La possession d’armes de destruction massive permet au régime de montrer aux Nord-Coréens qu’il les défend. Les habitants de la Corée du Nord ont très peu de connaissances sur la situation extérieure et ont du mal à percevoir la différence de situation économique entre ce qu’ils vivent et ce que vivent les autres. Ils peuvent, ainsi, d’autant plus adhérer aux thèses du régime par la peur et la contrainte. Pour le régime nord-coréen, l’arme nucléaire représente également un moyen de dire aux autres pays : « Nous sommes détestables mais n’essayez pas de changer la donne car nous avons les moyens de vous faire mal. » Il existe donc une situation d’équilibre. La Corée du Nord, d’une part, ne lancera pas d’offensive sur la Corée du Sud, le Japon, ou un autre État ; les pays voisins, d’autre part, n’attaqueront pas la Corée du Nord.
Les dirigeants nord-coréens sont persuadés, et ils n’ont peut-être pas tort, que si Saddam Hussein et Mouammar Kadhafi avaient eu des armes de destruction massive, ils seraient toujours au pouvoir. L’arme nucléaire constitue donc une arme de dissuasion et de sanctuarisation du régime qui permet de le protéger contre le monde extérieur.

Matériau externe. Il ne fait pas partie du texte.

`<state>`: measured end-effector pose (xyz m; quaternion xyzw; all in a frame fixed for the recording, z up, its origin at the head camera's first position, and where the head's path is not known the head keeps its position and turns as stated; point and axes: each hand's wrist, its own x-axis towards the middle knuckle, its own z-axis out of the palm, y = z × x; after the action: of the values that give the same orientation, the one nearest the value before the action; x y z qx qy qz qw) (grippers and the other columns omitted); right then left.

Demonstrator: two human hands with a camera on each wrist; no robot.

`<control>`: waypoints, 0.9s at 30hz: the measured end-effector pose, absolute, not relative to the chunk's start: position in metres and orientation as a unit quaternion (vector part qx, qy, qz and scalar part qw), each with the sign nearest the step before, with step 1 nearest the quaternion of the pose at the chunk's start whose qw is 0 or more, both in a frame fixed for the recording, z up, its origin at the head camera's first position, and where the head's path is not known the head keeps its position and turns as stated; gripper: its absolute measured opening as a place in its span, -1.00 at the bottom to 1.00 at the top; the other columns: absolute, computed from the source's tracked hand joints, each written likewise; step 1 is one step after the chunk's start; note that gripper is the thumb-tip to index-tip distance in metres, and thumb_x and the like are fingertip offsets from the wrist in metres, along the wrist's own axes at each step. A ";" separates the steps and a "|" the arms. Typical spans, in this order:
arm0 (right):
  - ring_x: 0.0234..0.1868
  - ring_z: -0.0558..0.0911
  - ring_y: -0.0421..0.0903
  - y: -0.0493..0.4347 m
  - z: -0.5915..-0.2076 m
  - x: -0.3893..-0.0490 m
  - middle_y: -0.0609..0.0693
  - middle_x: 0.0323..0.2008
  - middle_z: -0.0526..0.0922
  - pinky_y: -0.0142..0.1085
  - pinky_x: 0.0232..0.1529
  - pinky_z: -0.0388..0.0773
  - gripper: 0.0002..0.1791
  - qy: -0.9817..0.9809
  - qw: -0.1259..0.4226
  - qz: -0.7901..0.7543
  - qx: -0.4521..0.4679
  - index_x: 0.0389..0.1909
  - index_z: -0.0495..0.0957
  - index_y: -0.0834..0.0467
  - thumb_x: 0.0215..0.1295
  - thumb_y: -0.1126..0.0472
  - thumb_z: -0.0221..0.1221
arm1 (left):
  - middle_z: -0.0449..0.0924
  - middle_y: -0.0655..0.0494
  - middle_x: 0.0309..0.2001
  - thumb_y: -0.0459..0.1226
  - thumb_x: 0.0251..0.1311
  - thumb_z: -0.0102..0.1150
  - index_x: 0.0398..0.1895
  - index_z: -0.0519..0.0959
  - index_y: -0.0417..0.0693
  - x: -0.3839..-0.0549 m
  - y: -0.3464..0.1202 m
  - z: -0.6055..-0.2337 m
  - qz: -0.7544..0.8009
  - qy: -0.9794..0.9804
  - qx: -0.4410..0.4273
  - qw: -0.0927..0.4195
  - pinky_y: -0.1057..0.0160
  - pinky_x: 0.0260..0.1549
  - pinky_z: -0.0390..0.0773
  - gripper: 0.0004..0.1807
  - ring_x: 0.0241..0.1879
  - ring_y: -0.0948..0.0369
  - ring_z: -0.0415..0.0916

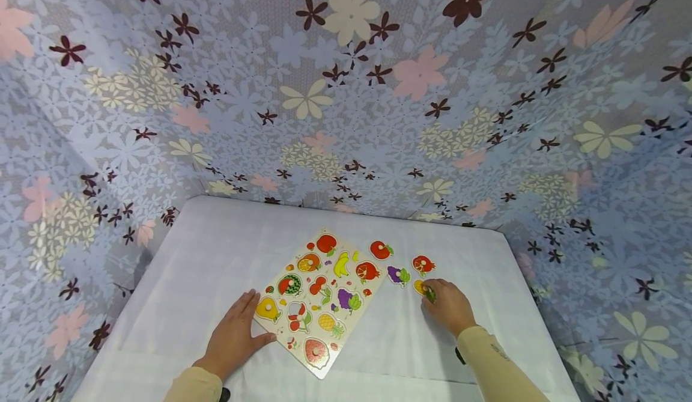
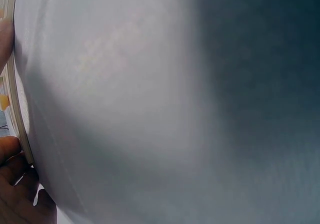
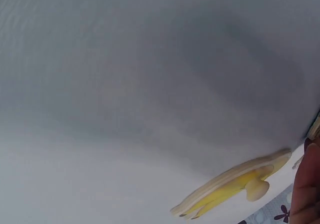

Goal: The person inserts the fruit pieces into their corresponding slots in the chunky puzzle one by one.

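Note:
A wooden fruit puzzle board (image 1: 331, 288) lies at an angle on the table. My left hand (image 1: 232, 333) rests against its left edge, thumb and fingers spread apart; the left wrist view shows those fingers (image 2: 22, 184) touching the board's edge. To the right of the board, my right hand (image 1: 447, 306) pinches a yellow-and-green piece (image 1: 430, 294) that looks like a pineapple. Near that hand, loose pieces lie on the cloth: an apple piece (image 1: 381, 250), a grape piece (image 1: 398, 276) and a pomegranate piece (image 1: 423, 264). A knobbed banana piece (image 3: 225, 189) appears in the right wrist view.
A white cloth covers the table (image 1: 216, 252). Flowered fabric (image 1: 346, 119) hangs behind it and along both sides. Knobbed pieces sit in the board, among them a watermelon piece (image 1: 289, 285), a pear-like yellow piece (image 1: 267, 309) and a red piece (image 1: 316, 352).

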<state>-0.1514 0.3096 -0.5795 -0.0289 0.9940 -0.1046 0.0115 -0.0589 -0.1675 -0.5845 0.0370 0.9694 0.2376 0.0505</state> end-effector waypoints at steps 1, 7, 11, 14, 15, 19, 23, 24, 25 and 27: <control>-0.04 0.63 0.13 0.310 -0.580 -0.151 0.13 -0.01 0.67 0.10 0.10 0.54 -0.58 0.994 0.011 -0.106 -0.026 0.02 0.67 0.13 0.12 0.14 0.45 | 0.14 -0.18 0.49 0.14 -0.09 0.53 0.48 0.23 -0.28 -0.059 -0.167 -0.584 0.238 0.969 0.037 0.050 -0.14 0.34 0.25 0.15 0.46 -0.12 0.08; -0.01 0.63 0.18 0.308 -0.581 -0.150 0.16 0.01 0.67 0.13 0.10 0.54 -0.54 0.994 0.000 -0.104 -0.021 0.03 0.66 0.14 0.10 0.10 0.45 | 0.15 -0.18 0.49 0.14 -0.08 0.53 0.48 0.23 -0.28 -0.059 -0.168 -0.585 0.238 0.969 0.042 0.044 -0.14 0.33 0.25 0.15 0.45 -0.12 0.09; -0.04 0.64 0.17 0.306 -0.581 -0.149 0.16 -0.02 0.68 0.13 0.06 0.56 -0.55 0.995 -0.010 -0.095 -0.024 0.02 0.67 0.13 0.09 0.09 0.46 | 0.15 -0.18 0.49 0.14 -0.08 0.52 0.47 0.23 -0.29 -0.059 -0.169 -0.586 0.237 0.969 0.048 0.038 -0.14 0.33 0.26 0.14 0.45 -0.12 0.10; -0.07 0.65 0.15 0.306 -0.581 -0.149 0.13 -0.05 0.68 0.13 0.04 0.58 -0.56 0.995 -0.013 -0.092 -0.028 0.00 0.67 0.14 0.09 0.10 0.46 | 0.15 -0.19 0.49 0.15 -0.09 0.53 0.47 0.24 -0.29 -0.059 -0.169 -0.587 0.237 0.970 0.050 0.034 -0.14 0.33 0.26 0.14 0.45 -0.12 0.10; -0.06 0.65 0.14 0.305 -0.582 -0.149 0.13 -0.04 0.68 0.12 0.04 0.58 -0.56 0.995 -0.015 -0.092 -0.029 0.00 0.67 0.14 0.09 0.10 0.46 | 0.15 -0.18 0.49 0.15 -0.09 0.53 0.47 0.24 -0.29 -0.059 -0.169 -0.587 0.237 0.970 0.050 0.035 -0.13 0.33 0.26 0.14 0.45 -0.12 0.10; -0.03 0.64 0.15 0.305 -0.582 -0.150 0.12 -0.02 0.66 0.12 0.05 0.57 -0.57 0.995 -0.015 -0.097 -0.026 0.00 0.67 0.13 0.08 0.12 0.45 | 0.15 -0.17 0.49 0.16 -0.10 0.53 0.47 0.25 -0.27 -0.060 -0.168 -0.587 0.235 0.970 0.047 0.037 -0.12 0.34 0.26 0.15 0.45 -0.11 0.10; -0.02 0.63 0.15 0.305 -0.582 -0.151 0.12 -0.01 0.65 0.12 0.09 0.55 -0.56 0.994 -0.007 -0.110 -0.028 0.01 0.67 0.15 0.08 0.15 0.44 | 0.15 -0.16 0.50 0.17 -0.10 0.52 0.48 0.24 -0.26 -0.060 -0.168 -0.587 0.233 0.970 0.043 0.045 -0.11 0.35 0.24 0.16 0.46 -0.10 0.09; -0.03 0.63 0.15 0.305 -0.582 -0.152 0.12 -0.02 0.65 0.12 0.09 0.54 -0.56 0.993 -0.005 -0.114 -0.031 0.01 0.67 0.16 0.07 0.16 0.45 | 0.14 -0.16 0.50 0.17 -0.10 0.52 0.48 0.24 -0.26 -0.060 -0.168 -0.587 0.232 0.971 0.042 0.046 -0.11 0.35 0.24 0.16 0.46 -0.10 0.09; -0.04 0.63 0.14 0.305 -0.582 -0.152 0.11 -0.04 0.65 0.11 0.10 0.54 -0.56 0.992 -0.005 -0.118 -0.034 0.01 0.66 0.17 0.07 0.16 0.45 | 0.14 -0.16 0.50 0.17 -0.10 0.52 0.48 0.23 -0.26 -0.060 -0.168 -0.587 0.231 0.971 0.042 0.047 -0.11 0.35 0.24 0.16 0.46 -0.10 0.08; -0.07 0.64 0.11 0.306 -0.581 -0.154 0.09 -0.06 0.65 0.09 0.09 0.55 -0.56 0.992 -0.005 -0.124 -0.037 0.00 0.67 0.17 0.07 0.17 0.45 | 0.14 -0.16 0.50 0.17 -0.10 0.52 0.48 0.24 -0.27 -0.060 -0.168 -0.587 0.231 0.971 0.041 0.047 -0.12 0.35 0.24 0.16 0.46 -0.10 0.08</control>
<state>-0.1535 0.3056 -0.5812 -0.0374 0.9916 -0.1236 -0.0046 -0.0602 -0.1677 -0.5870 0.0411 0.9709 0.2309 0.0474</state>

En fin de compte, si tout le monde prétend la souhaiter, personne ne trouve d’intérêt à la réunification coréenne. La Corée du Nord n’en voudrait pas, car elle ne pourrait se faire que sous une domination sud-coréenne, étant donné l’échec total du régime à nourrir la population et développer le pays.
La Corée du Sud ne souhaite pas plus la réunification dans la mesure où elle aurait un impact négatif significatif sur son économie. Les Sud-Coréens se souviennent du coût de la réunification de l’Allemagne. Pourtant, l’écart de développement entre l’Allemagne de l’Ouest et l’Allemagne de l’Est était moins important que l’écart de développement entre les Corées. De plus, il y avait quatre Allemands à l’Ouest (riches) pour un allemand de l’Est (pauvre), alors qu’il n’y a que deux Sud-Coréens pour un Nord-Coréen. La réunification serait, par conséquent, trop coûteuse.
Si le Japon n’entretient aucune sympathie pour le régime nord-coréen, il ne voudrait pas que l’unification coréenne se fasse car, pour des raisons historiques, elle se ferait sur un sentiment antijaponais. Quant aux États-Unis, ses dirigeants pensent qu’une réunification pourrait les priver d’un des motifs de leur présence stratégique dans la région. La Chine pense, à l’inverse, qu’elle pourrait permettre aux troupes américaines d’avancer jusqu’à ses frontières. Cette situation de menaces régulières, sans unification, où la guerre reste – heureusement – un horizon lointain, risque de durer. Les habitants de la Corée du Nord demeurent les seuls à souffrir de cette situation puisqu’ils se voient privés non seulement de liberté d’expression, mais aussi d’accès aux besoins élémentaires.